Photography is an essential part of Geology. In this digital photography course students will learn to understand what different types of cameras and lenses exist, how to work properly with the camera, including smart phone, understanding and making full use of the various camera settings (iso, shutter speed, aperture etc.). They will learn how to work with natural and with artificial light, learn about colors, composition, making high quality pictures. Notably: images of minerals, fossils, rocks with the macrolense, and under the microscope, and outside in quaries or mountains. Students will learn image processing with Adobe Lightroom (Adobe Adobe Photoshop, Illustrator, InDesign) correcting image quality, and learn e.g. how to stitch images making panoramas, get familiar with different color codes (RGB, CMYK etc.), file formats (GIF, JPEG, TIFF, RAW etc.), loss in quality (e.g. resolution or change in color) when copying images and pasting in word processors, saving them as a PDF, printing on a color printer, or presenting with a beamer.
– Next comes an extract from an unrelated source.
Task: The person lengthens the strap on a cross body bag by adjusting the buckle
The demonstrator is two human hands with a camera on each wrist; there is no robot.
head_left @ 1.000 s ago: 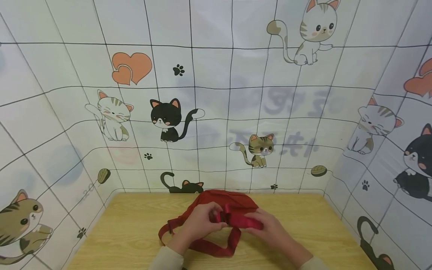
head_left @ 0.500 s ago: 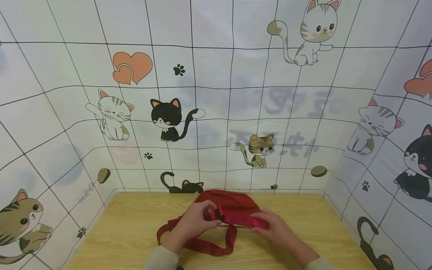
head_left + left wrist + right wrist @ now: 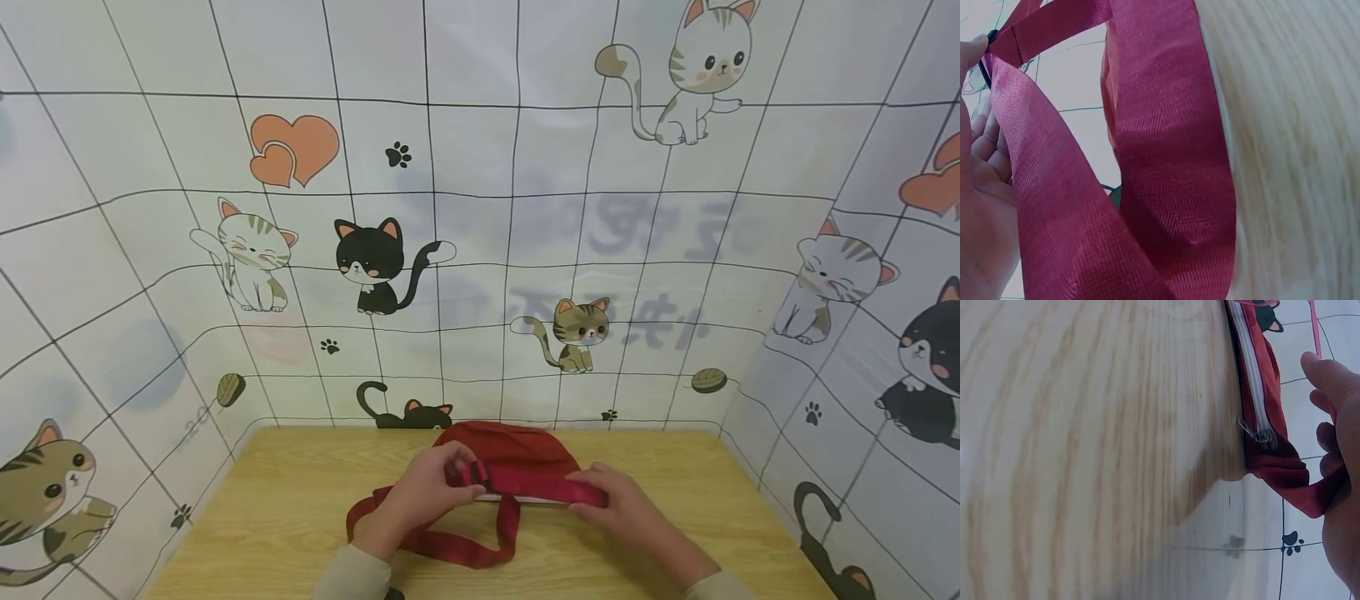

Students will also learn about issues like plagiarism and copyright in photography, tagging, and organising pictures in personal or public database, and preparing pictures for presentation and publication.
Course learning outcomes
1. Propose a conceptual set-up for digital adaptation in accordance to the field of geosciences (C5).
2. Produce digital image processing in accordance with the latest technology in geosciences (P4).
3. Adapt digital photography and image analysis in geosciences (P6).
4. Present their own, new high quality geoscientific photos with explanation to an audience (C6).